Comment author: JoshuaZ 25 April 2011 01:22:03PM 2 points [-]

It surely seems improbable that most of people in the 1920s were dreaming black and white while today 80% dream in color.

If this study occurred in the US then it isn't so improbable. In the 1920s the primary form of entertainment were black and white movies. This might have had enough influence that many of the people who would have had dreams in color had substantial parts of those dreams in "color" but the only relevant colors were black and white. (This notion is partially inspired by my own dreams- I dream in color, but occasionally cartoon characters show up, and when they do, they look like they would in the cartoon even as they interact with normal people, or something sort of like that. So it isn't implausible to me that something similar could happen with black and white characters.)

Comment author: prase 25 April 2011 01:49:27PM *  2 points [-]

That did occur to me, but I doubt the real influence of movies can be that big as to make all dreams of 80% of people black and white. What seems more likely to me is that the colour of dreams (or actually the whole visual quality of dreams) is hard to remember, a person familiar with b/w movies would be likely to assume that dreams are similar to movies, and therefore report that they were black and white. But the two theories seem very hard to distinguish empirically.
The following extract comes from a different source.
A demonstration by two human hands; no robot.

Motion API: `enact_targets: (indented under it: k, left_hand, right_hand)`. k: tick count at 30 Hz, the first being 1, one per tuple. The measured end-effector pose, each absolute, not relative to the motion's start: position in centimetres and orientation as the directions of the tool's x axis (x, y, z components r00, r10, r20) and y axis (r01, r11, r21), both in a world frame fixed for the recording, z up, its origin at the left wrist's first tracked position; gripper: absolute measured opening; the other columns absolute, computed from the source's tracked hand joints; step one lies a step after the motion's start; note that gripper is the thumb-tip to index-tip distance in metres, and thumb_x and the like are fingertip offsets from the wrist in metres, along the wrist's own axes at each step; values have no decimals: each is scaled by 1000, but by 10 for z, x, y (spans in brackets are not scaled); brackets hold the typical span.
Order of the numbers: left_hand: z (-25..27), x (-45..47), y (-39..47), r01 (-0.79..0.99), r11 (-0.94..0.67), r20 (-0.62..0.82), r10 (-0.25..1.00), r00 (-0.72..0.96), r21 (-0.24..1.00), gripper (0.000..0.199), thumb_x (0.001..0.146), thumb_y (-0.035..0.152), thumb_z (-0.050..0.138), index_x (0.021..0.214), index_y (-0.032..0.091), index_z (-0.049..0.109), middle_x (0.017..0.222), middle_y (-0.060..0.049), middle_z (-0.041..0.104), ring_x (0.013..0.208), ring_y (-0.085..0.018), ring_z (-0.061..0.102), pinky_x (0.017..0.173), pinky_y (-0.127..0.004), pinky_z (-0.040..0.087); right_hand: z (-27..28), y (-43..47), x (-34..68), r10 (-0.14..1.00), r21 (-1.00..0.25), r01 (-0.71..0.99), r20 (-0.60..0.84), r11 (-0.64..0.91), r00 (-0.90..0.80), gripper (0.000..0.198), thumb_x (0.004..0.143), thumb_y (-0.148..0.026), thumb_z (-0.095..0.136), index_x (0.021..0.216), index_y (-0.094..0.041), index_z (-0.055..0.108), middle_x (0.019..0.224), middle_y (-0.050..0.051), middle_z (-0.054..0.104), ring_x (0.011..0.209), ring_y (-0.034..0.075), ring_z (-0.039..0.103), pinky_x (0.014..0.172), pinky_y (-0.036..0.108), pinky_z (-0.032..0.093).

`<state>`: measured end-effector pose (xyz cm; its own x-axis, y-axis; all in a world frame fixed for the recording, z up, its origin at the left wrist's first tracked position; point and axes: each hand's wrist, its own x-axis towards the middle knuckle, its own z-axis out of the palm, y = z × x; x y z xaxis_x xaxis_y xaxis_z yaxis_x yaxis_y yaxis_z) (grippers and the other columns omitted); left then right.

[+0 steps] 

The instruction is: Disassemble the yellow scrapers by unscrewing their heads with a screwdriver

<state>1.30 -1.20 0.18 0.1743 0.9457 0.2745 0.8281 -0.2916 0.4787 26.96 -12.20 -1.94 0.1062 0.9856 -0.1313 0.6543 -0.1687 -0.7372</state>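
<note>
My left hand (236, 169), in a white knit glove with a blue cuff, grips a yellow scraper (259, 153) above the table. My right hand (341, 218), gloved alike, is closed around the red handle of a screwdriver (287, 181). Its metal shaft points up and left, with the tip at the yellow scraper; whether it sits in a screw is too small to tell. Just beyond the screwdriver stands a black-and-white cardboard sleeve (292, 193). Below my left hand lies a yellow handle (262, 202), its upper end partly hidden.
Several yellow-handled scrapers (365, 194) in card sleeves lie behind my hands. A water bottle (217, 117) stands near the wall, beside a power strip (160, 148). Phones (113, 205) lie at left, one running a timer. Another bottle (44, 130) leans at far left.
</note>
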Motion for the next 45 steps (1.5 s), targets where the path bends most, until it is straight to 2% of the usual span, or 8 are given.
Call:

Comment author: JoshuaZ 25 April 2011 02:17:52PM 0 points [-]

But the two theories seem very hard to distinguish empirically.

You could have people watch only black and white movies for a while and see if they were more likely to report dreams being in black and white. This would work since people today know that entertainment isn't in black and white. Alternatively, one could take black and white media and project it in some strange color scheme (like say orange and blue) and see if people started dreaming in that.

Comment author: prase 25 April 2011 02:27:38PM 2 points [-]

That would distinguish the hypotheses

  1. Watching lots of black and white movies directly causes dreams to lose colour.
  2. Knowing that all movies are black and white corrupts one's memories about one's dreams.

But it will not decide between

  1. Watching lots of black and white movies directly causes dreams to lose colour.
  2. Watching lots of black and white movies directly corrupts one's memories about one's dreams.